On Thu, Mar 5, 2026 at 12:11 PM Fujii Masao <[email protected]> wrote:
> I haven't yet realized the benefit from this change since I haven't
> encountered issues caused by the current behavior (i.e., a remote transaction
> starting in read-write mode while the corresponding local transaction on
> the standby is read-only).
>
> On the other hand, this change would force any remote transaction initiated by
> a standby transaction to start in read-only mode, completely preventing it 
> from
> modifying data.

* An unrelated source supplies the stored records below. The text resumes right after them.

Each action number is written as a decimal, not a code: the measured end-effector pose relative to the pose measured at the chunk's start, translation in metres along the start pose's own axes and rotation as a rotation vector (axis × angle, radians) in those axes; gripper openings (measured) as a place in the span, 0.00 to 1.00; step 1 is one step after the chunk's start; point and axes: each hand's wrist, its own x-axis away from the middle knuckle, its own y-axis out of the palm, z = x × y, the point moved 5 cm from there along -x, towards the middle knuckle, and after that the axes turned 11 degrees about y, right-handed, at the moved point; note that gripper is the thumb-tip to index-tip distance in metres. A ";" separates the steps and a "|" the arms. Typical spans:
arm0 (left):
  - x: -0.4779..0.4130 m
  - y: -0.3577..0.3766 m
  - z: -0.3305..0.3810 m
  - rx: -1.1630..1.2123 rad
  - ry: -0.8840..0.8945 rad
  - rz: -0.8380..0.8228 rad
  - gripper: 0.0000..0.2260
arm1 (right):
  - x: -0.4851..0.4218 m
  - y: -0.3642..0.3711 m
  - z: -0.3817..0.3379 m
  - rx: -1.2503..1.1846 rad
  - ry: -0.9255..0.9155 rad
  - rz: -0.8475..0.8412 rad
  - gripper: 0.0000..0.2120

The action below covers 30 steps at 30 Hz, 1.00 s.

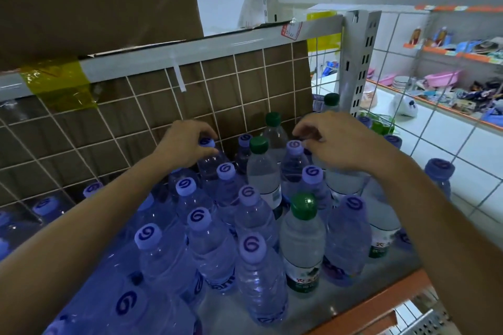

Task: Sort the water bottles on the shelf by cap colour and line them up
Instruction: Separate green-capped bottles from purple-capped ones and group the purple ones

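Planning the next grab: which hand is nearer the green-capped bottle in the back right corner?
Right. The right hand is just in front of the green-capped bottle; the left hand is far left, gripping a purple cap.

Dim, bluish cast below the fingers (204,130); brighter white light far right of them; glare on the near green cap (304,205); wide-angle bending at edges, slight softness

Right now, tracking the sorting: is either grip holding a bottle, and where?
The left grip holds a purple-capped bottle by its cap. The right grip is curled, but whether it holds anything cannot be told.
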 end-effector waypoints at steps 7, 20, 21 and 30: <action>-0.016 -0.003 0.035 0.020 0.092 0.080 0.10 | -0.044 -0.003 -0.013 0.091 0.020 -0.039 0.19; -0.034 0.039 0.074 0.225 -0.006 -0.360 0.14 | -0.121 0.058 -0.009 0.175 0.103 -0.164 0.15; -0.033 0.041 0.072 0.264 -0.012 -0.358 0.14 | -0.121 0.060 -0.005 0.135 0.144 -0.156 0.17; -0.024 0.019 0.070 0.362 -0.012 -0.096 0.19 | -0.100 0.029 0.019 -0.312 0.329 0.033 0.13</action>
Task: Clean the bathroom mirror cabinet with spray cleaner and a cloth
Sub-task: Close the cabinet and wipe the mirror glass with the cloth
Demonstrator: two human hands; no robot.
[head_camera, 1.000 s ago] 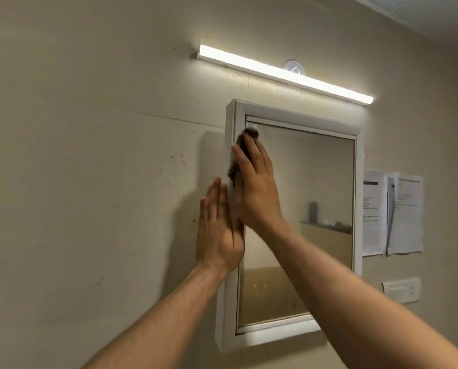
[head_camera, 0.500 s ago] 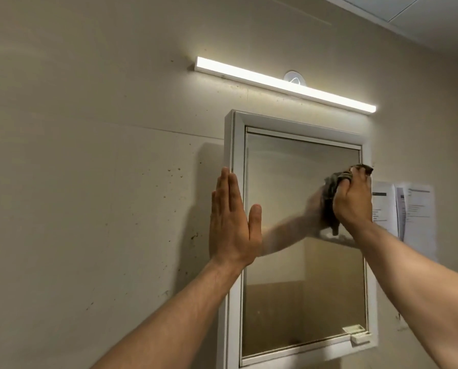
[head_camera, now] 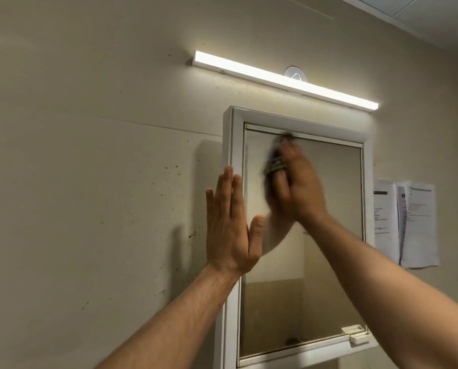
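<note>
A white-framed mirror cabinet (head_camera: pixel 233 145) hangs on the beige wall. My left hand (head_camera: pixel 230 225) lies flat with straight fingers against the cabinet's left frame. My right hand (head_camera: pixel 297 182) is blurred with motion near the top of the mirror glass, left of centre. It presses a dark cloth (head_camera: pixel 273 163) to the glass, and most of the cloth is hidden under the hand. The mirror reflects my arm and the room behind. No spray bottle is in view.
A lit tube light (head_camera: pixel 283 79) runs above the cabinet. Two paper notices (head_camera: pixel 409 222) are stuck to the wall right of it. A small white latch (head_camera: pixel 355 334) sits at the door's lower right corner. The wall at left is speckled with dark spots.
My right hand swept the cloth from the mirror's upper left to its right edge, then back to the upper middle. My left hand stayed flat on the left frame.
</note>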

Because transactions on a standby always start as read-only,
> the remote transaction would also always be read-only under this proposal,
> with no way to make it read-write.
>
> I'm concerned that this could break certain use cases without providing
> a clear benefit.

Thanks for the comments!

The benefit is to make read-only transactions using postgres_fdw
ensure read-only access.  We discussed this in a Postgres developer
meetup held at Yokohama in Japan last Friday.  Let me explain again.
Here is an example I used in that meetup to show the current behavior
of such transactions:

create server loopback
    foreign data wrapper postgres_fdw
    options (dbname 'postgres');
create user mapping for current_user
    server loopback;
create table loct (f1 int, f2 text);
create foreign table ft (f1 int, f2 text)
    server loopback
    options (table_name 'loct');
insert into ft values (1, 'foo');
insert into ft values (2, 'bar');

They disallow INSERT/UPDATE/DELETE, which is good:

start transaction read only;
insert into ft values (3, 'baz');
ERROR:  cannot execute INSERT in a read-only transaction

start transaction read only;
update ft set f2 = 'xyzzy';
ERROR:  cannot execute UPDATE in a read-only transaction

start transaction read only;
delete from ft;
ERROR:  cannot execute DELETE in a read-only transaction

But if referencing foreign tables mapped to a remote view executing
functions that modify data at the remote side, they can modify the
data, which would be surprising:

create function locf() returns setof loct language sql as
    'update public.loct set f2 = f2 || f2 returning *';
create view locv as select t.* from locf() t;
create foreign table fv (f1 int, f2 text)
    server loopback
    options (table_name 'locv');

start transaction read only;
select * from fv;
 f1 |   f2
----+--------
  1 | foofoo
  2 | barbar
(2 rows)

The root cause of this is that postgres_fdw opens a remote transaction
in read-write mode even if the local transaction is read-only, so the
patch I proposed addresses this by inheriting the read-only property
from the local transaction.

I didn't think of the use cases where postgres_fdw is used on a
standby server, so I overlooked the breakage you mentioned above, but
I got a lot of positive feedback from many participants regarding
ensuring read-only access by that change.  So I strongly believe the
patch is the right way to go.  I think it's unfortunate that it causes
the breakage, though.  I might be missing something, but I think a
solution for such a use case is to use other DB integration tool like
dblink.

Anyway, I would like to know what other people think.